Simulating data - reading suggestions

Dear DataMethods community,

I have become a great believer in simulating data in order to pre-specify models and ensure your model can actually model what you’re setting out to. McElreath takes this to its natural conclusion using Stan and R in his book. Harrell talks about its importance in his course. However, apart from the Bayesian approach in McElreath I can’t find a good guide on how best to actually do it. My qestion is: Is there a good book, site or references on the methodology, and pitfalls and pearls? Perhaps McElreath is it, but what if Stan is not an option? Open to any suggestions at all.

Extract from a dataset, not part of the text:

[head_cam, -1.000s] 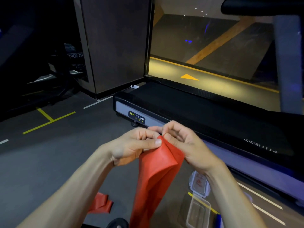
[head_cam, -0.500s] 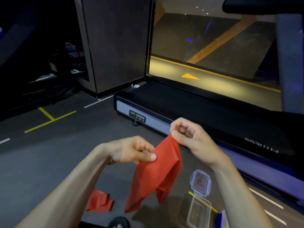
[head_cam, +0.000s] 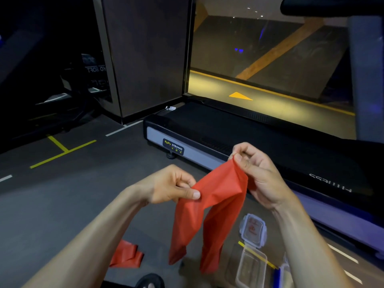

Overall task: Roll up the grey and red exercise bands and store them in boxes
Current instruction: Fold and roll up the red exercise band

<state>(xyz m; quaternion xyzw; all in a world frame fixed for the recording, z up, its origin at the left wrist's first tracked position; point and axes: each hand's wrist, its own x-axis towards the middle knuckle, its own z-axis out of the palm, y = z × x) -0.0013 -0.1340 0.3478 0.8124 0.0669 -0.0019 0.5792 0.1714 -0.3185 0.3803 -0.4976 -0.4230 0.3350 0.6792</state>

Kind regards.

2 Likes

this book by Gelman et al. has a section on this with some examples.

3 Likes

For pure programming stuff see R Workflow - 18  Simulation

1 Like

“Using simulation studies to evaluate statistical methods” by Morris et al. might be the kind of thing you’re looking for (https://onlinelibrary.wiley.com/doi/10.1002/sim.8086).

3 Likes

The DeclareDesign book has some worked examples with code in the latter half.

2 Likes

If you are working in R and want to create simulated data sets based on actual data, then I’ve found the package synthpop quite useful.

3 Likes

Replying to my own message may be a faux-pas, but I’ve discovered a couple of resources that may be of use to others on this journey:

The Simulation Summer School with videos here: https://www.youtube.com/playlist?list=PLvv6KTS5tb3pHALXIq0mSwHnZY1SPIBLR

AND

Andrew Heiss’s web course here: Program Evaluation - The ultimate guide to generating synthetic data for causal inference which has a causal focus.

Hope these are helpful for others

Ross

1 Like